İşten eve uçarak gidiyorum dersem abartı olmaz. Aşağıdan zile bastıktan sonra apartmanın dış kapısını açınca hemen Duru’nun sesini duyuyorum: “Annniii”. Sonra ben de cevap veriyorum: “Duuruuu”. Ondan tekrar bir “annee” sesi, benden sırasıyla “Yaavvruumm”, “Duuuruuu” nidaları, merdivenler çıkılıyor ve kapıda pırıl pırıl gözlerle benim yumuk kızım beni bekliyor.
İçeri giriyorum. Üzerimi hemen çıkardıktan sonra kocaman bir kucaklaşma… Sonra “Gel üzerimi değiştirelim, ellerimi yıkayalım” diyorum. Eskiden buna da izin vermez, hemen “meme” derdi. Şimdi bekliyor en azından. Birlikte önce yatak odasına gidip üst değişiyor, ardından banyoya gidip ben ellerimi yıkarken o da tartıda tartılıyor. Ve sonrası… Onu kucaklıyor, sarıla sarıla salondaki koltuğumuza ilerliyoruz. Sabırsızlıkla memesini bekliyor.

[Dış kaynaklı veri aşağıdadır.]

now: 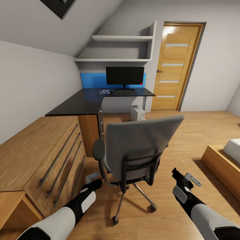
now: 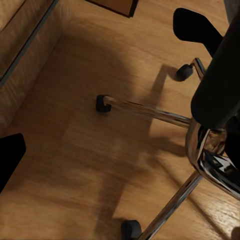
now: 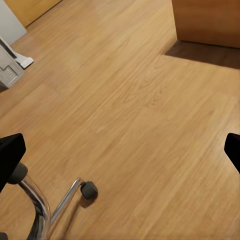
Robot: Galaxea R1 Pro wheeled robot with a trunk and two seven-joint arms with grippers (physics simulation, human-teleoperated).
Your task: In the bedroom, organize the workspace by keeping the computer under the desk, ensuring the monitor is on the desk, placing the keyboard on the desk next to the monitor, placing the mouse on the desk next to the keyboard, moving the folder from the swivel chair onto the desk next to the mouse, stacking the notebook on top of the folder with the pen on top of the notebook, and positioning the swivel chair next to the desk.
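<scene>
Swivel chair (image 1: 140,150): rolls freely on castors, likely tippy; push at backrest edges; right gripper (image 1: 181,178) jaws apart, left gripper (image 1: 95,182) indeterminate

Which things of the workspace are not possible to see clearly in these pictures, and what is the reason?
- Swivel chair seat, head view: hidden by its own backrest, so anything lying on it cannot be seen.
- Mouse, pen and notebook, head view: too small on the far desk to tell.
- Computer, head view: partly hidden by the chair back.
- Left gripper, head view: partly behind the chair; open or shut unclear.
</scene>
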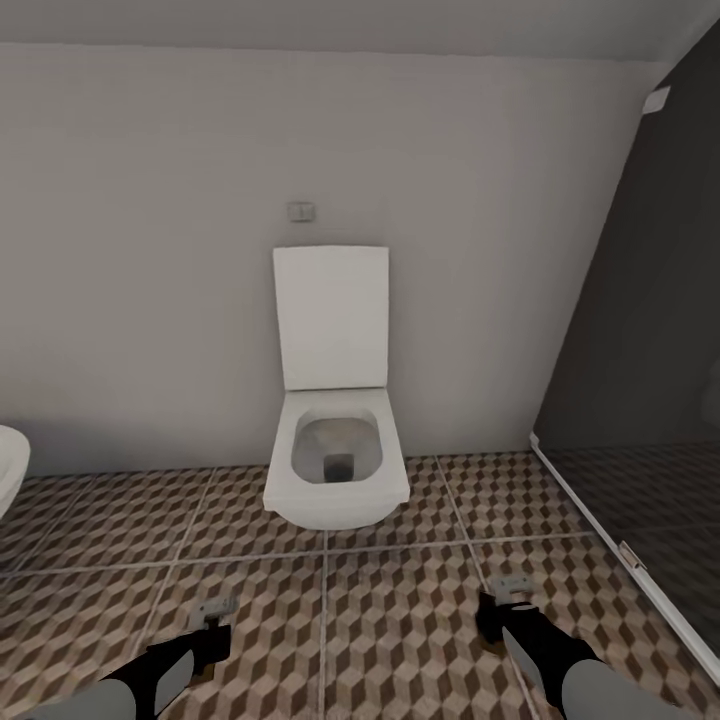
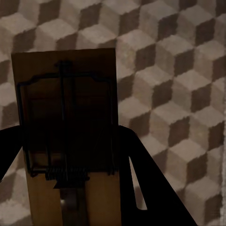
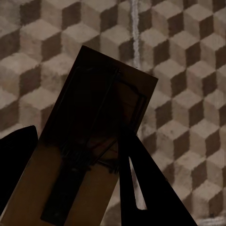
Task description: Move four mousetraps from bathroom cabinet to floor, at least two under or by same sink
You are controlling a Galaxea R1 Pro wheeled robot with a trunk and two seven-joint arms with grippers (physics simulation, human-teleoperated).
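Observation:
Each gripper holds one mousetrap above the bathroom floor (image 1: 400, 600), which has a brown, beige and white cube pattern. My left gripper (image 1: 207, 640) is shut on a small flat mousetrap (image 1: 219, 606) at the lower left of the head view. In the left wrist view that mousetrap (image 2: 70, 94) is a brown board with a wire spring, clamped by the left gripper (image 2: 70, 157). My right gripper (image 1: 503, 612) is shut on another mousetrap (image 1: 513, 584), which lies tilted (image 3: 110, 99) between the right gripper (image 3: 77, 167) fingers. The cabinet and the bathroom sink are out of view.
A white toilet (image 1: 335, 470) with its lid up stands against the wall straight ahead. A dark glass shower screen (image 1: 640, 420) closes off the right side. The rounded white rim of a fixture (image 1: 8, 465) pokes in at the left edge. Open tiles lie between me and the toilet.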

Salona geçiyoruz, kuzu tos vurarak memesine kavuşuyor:) Sonra başlıyorum anlatmaya. “Duru ben seni çok özledim, gündüz hep seni düşündüm biliyor musun?” Ondan şöyle bir ses geliyor: “Hııı”. Devam ediyorum: “Arkadaşlarıma seni anlattım, resimlerine baktım.” Ondan yine “hııı” sesi. “Senin en çok nerelerini özlüyorum biliyor musun?” Ondan “Hı?” sesi. “Ellerini, yanaklarını, kulaklarını, ayaklarını, kirpiklerini…” diye saymaya başlıyorum. Artık öğrendi o da, bu soruyu sorunca bacaklarını, yanaklarını gösteriyor:)
Bazen o kadar sevgi doluyor ki ben onu severken o da elimi tutuyor, bastırıyor yanaklarına.
Arada soluklanmak için kalkıyor, sonra yine dönüyor memeye.